Designing a Data Lake Management and Security Strategy

By:   |   Updated: 2022-09-13   |   Comments   |   Related: > Cloud Strategy


Problem

Organizations that own established legacy data platforms undergo a mindset shift as they adopt modern cloud data Lakehouse platforms. Traditional data warehouse platforms are highly mature big data storage technologies that deliver numerous benefits, including the capability to record data in an ACID-compliant manner and ensure high levels of integrity. While the traditional data warehouse platform has served the industry well for optimal data analytics and business intelligence use cases, it may lack the flexibility to process semi-structured and unstructured data. It can be expensive to implement and maintain. Data providers and consumers of the traditional data warehouse have a number of disadvantages to these traditional platforms. Data scientists struggle to conduct advanced analytics use cases, while DBAs find it challenging and time intensive to maintain these platforms, and business stakeholders cringe at the monthly bills, which can be extremely expensive.
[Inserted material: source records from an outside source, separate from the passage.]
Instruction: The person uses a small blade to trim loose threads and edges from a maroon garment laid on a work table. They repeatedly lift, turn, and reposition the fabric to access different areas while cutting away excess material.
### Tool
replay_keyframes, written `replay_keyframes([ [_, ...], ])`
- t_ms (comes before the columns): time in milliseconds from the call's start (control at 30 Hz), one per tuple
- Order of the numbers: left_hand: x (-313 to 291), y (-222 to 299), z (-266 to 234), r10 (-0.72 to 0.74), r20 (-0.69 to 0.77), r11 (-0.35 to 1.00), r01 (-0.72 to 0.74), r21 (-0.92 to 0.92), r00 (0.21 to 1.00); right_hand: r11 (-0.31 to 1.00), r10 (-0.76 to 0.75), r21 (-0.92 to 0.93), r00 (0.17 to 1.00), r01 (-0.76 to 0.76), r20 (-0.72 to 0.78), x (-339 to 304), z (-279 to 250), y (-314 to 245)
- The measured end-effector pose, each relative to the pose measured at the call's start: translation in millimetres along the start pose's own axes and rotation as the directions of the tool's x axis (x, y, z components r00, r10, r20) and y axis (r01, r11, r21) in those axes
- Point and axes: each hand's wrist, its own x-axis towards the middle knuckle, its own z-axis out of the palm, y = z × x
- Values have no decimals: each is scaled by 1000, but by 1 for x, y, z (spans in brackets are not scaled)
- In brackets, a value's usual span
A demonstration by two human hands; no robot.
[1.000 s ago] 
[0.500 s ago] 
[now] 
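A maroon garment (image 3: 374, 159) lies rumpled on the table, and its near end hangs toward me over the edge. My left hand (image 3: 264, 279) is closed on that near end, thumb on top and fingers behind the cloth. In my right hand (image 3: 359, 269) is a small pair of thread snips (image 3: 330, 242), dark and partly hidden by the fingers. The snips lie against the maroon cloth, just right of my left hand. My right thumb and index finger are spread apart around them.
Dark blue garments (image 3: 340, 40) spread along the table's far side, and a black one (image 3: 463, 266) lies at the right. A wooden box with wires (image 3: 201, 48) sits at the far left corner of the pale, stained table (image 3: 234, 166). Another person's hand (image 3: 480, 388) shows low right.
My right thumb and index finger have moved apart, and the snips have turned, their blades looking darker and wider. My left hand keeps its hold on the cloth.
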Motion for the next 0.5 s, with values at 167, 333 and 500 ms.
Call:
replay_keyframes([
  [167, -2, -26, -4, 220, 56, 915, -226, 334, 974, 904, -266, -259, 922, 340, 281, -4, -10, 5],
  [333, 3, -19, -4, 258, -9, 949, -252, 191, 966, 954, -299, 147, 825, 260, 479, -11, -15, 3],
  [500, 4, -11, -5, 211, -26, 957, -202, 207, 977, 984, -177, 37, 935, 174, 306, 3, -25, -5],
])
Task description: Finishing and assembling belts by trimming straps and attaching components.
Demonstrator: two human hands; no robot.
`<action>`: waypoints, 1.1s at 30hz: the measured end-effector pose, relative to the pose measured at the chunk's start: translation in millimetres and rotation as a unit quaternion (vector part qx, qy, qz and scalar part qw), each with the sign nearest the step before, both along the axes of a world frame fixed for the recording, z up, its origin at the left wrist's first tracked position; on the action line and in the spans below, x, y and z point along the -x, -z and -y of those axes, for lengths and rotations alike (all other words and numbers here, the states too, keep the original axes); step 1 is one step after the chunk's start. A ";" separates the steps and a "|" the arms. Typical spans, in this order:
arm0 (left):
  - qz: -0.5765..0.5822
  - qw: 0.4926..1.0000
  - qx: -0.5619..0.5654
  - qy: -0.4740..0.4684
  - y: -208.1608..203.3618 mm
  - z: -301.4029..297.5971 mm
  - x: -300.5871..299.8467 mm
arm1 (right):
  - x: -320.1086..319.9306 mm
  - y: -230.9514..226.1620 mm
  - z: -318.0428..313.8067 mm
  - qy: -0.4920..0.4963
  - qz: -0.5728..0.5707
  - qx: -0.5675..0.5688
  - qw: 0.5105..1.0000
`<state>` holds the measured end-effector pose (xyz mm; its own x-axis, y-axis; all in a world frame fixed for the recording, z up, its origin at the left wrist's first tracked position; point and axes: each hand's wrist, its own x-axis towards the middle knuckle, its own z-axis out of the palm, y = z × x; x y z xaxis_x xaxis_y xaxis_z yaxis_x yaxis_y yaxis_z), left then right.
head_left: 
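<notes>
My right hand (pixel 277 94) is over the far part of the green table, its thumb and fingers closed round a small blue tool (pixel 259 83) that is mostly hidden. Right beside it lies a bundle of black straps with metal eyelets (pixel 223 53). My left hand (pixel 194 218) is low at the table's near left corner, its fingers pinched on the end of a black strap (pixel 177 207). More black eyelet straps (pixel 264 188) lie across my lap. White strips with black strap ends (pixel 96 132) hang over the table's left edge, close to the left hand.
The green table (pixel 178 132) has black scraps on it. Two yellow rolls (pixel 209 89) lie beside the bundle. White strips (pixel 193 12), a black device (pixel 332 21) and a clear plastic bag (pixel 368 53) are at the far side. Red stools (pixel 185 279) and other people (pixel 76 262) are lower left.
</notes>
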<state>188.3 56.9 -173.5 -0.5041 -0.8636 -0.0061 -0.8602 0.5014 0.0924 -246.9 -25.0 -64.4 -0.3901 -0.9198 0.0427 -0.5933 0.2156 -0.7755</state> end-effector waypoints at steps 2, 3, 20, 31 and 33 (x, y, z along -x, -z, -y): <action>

The Data Lakehouse platform solves a number of these challenges. By decoupling storage from compute, cost efficiency can be achieved on the Lakehouse platform. With its object storage capabilities for seamlessly managing semi-structured and unstructured data files, the Lakehouse platform is well suited for advanced analytics use cases such as AI and ML. Built on distributed cloud computing platforms, this Lakehouse platform reaps the benefits of pay-as-you-go and pay-per-query pricing models. In addition to solving the age-old challenges faced by traditional data warehousing systems, the modern data Lakehouse also brings with it the mature capabilities of the traditional data systems such as ACID compliance, indexing, partitioning, optimization techniques, meta-data management, querying with standard ANSI SQL language and more. Since the data Lakehouse is not a relational data storage system, it has some differences in data management and security. Since Data Lakes, the underlying storage technology for the Lakehouse platform, take a file storage-based approach to recording data, they have different data and security management strategies. As an organization's Lakehouse platform implementation takes flight, they are frequently interested in deepening their understanding of how they can design and implement a Data Lake management and Security Strategy for their organization.

Solution

The Data Lakehouse paradigm continues to win over numerous organizations as they embark on their digital innovation and transformation journey to modernize their big data and advanced analytics platforms to enable growth and value-added business outcomes. Components of this Modern Lakehouse, such as Apache Spark, are winning prestigious awards, such as the recent one from the Association of Computing Machinery's Special Interest Group in the Management of Data in the industry. These awards are presented to systems whose technical contributions have significantly impacted the theory or practice of large-scale data management systems. As a result of this and other continued upticks in Lakehouse innovations, numerous cloud providers, vendors, and solution integrators are supporting this Lakehouse-driven upward cloud adoption trajectory by building products and providing service solutions to design and implement the Modern Data Lakehouse Platform through well-architected frameworks.

Data Lake

The Data Lake plays a critical role in the Modern Data Lakehouse Platform, primarily because all enterprise data is stored within the lake in various formats. The lake can support structured, semi-structured, and unstructured data. Since storage within the lake is cheaper than OLTP database or OLAP data warehouses, several big data and advanced analytics use cases with differing velocities of data, such as batch and real-time, can easily be accommodated within the data lake. Also, most modern versions of Data Lakes across cloud providers can enable the 'Hierarchical Namespace –(HNS)' feature. This will allow the objects and files within the lake containers to be organized into pre-defined hierarchies of directories and nested subdirectories. A storage account with this hierarchical namespace enabled inherits the capability of providing the scalability and cost-effectiveness of object storage, with file system semantics familiar to analytics engines and frameworks. This HNS feature is also the key differentiator between a general Blob Storage account. For example, within the Azure Cloud ecosystem, this HNS-enabled storage account is called Data Lake Storage Gen 2.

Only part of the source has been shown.